The task: The answer must be one number: how many lines below contain the word "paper".

Information provided:
==========

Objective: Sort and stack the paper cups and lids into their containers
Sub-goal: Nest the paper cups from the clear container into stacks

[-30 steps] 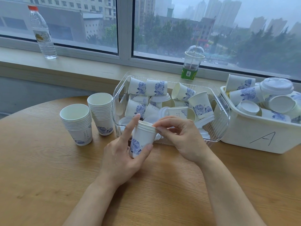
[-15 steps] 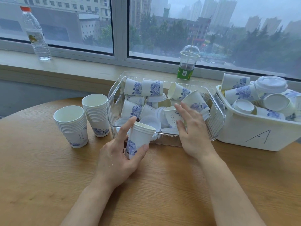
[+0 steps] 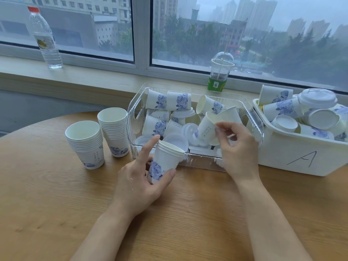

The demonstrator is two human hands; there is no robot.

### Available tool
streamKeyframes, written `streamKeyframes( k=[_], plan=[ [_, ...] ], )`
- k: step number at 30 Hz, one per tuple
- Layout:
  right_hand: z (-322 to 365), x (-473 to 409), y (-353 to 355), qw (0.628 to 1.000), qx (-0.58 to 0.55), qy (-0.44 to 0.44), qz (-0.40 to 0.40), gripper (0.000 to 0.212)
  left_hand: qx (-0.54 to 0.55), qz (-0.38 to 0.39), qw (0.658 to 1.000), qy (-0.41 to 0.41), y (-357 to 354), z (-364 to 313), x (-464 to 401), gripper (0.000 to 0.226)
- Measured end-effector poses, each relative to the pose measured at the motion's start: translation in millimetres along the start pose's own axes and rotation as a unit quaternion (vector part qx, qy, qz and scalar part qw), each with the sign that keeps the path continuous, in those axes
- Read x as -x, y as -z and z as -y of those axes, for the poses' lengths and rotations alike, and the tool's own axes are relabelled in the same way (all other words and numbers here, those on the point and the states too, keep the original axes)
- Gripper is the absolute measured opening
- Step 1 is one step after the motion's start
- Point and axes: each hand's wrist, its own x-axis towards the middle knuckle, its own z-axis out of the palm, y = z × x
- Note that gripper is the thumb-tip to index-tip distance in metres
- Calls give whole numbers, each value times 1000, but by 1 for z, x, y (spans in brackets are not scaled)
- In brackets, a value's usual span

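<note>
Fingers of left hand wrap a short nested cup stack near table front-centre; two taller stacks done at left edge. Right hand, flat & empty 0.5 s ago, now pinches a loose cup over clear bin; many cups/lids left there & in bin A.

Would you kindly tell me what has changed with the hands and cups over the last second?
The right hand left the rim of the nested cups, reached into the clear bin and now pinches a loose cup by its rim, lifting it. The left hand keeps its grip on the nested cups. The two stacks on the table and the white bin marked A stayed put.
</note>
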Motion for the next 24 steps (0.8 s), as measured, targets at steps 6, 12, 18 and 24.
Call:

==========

Result below: 2